**Description of the task**
Each line below that contains "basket" should be counted; give the total alone.

*** Information shown Section Begins ***

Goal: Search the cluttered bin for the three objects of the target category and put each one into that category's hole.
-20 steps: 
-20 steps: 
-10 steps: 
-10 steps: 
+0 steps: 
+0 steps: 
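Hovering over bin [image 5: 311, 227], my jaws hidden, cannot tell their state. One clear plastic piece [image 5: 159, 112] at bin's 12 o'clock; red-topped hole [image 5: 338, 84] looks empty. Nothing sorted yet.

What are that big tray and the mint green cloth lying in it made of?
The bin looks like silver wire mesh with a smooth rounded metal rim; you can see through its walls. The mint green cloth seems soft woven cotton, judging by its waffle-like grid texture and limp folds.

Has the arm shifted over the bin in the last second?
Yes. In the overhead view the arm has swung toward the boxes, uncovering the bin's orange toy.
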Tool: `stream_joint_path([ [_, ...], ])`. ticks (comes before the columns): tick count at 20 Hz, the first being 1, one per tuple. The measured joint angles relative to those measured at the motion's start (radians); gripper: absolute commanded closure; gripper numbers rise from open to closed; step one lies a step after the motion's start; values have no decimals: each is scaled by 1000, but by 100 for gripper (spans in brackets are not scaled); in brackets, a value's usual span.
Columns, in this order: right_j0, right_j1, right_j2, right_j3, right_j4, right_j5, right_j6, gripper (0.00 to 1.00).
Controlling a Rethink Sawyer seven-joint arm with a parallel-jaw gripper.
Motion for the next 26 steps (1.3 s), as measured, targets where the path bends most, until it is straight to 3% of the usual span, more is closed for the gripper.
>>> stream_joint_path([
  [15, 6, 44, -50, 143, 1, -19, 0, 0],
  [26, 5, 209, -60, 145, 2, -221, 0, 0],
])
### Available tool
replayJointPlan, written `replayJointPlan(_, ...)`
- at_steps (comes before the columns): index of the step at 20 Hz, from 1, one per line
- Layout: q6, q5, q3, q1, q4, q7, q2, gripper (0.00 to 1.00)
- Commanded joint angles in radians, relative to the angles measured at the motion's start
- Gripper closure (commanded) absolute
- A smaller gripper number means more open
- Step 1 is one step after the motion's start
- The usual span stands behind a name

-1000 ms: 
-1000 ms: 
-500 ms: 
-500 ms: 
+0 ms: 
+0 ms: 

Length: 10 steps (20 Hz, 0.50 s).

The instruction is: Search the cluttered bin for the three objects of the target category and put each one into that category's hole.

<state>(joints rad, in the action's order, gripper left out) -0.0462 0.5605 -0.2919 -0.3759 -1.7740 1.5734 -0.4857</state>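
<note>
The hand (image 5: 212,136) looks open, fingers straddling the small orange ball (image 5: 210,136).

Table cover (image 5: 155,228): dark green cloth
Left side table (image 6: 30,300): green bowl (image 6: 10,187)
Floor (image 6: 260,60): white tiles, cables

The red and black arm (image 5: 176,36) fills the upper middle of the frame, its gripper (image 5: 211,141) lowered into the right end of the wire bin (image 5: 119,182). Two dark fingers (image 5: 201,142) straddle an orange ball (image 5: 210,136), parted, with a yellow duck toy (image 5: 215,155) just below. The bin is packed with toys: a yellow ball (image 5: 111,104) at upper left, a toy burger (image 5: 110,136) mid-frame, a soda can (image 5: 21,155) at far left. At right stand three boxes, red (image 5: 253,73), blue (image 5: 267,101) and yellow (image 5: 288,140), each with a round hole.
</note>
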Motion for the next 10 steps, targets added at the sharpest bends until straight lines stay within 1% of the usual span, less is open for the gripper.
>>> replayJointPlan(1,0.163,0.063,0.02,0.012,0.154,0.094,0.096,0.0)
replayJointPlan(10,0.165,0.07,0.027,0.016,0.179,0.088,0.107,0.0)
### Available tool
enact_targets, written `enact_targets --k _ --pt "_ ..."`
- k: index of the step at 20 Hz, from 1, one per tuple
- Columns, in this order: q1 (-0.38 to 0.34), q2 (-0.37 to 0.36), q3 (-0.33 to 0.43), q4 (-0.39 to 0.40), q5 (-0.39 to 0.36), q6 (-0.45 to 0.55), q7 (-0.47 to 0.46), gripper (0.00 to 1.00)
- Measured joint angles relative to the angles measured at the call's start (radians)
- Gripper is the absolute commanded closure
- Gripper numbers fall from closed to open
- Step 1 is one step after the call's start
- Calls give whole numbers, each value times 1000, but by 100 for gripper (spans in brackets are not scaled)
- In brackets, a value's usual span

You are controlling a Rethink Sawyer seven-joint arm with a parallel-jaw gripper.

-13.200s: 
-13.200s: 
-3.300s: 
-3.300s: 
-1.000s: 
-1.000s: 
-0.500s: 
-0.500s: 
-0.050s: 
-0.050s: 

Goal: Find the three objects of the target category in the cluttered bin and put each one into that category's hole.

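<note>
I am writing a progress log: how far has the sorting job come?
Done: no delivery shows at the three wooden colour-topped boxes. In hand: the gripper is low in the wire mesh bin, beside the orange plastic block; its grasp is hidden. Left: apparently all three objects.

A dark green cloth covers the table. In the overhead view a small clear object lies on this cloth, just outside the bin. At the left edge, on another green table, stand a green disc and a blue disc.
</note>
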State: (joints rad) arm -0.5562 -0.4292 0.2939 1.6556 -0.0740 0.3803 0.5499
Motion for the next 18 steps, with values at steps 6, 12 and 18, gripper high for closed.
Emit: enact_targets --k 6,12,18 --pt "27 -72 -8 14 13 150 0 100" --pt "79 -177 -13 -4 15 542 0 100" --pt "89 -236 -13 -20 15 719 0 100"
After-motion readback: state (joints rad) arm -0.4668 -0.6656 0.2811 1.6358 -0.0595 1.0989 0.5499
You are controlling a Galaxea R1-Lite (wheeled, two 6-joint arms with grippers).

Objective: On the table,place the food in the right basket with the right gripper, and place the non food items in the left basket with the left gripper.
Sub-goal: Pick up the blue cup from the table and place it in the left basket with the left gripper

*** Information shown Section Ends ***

**Exercise solution**
2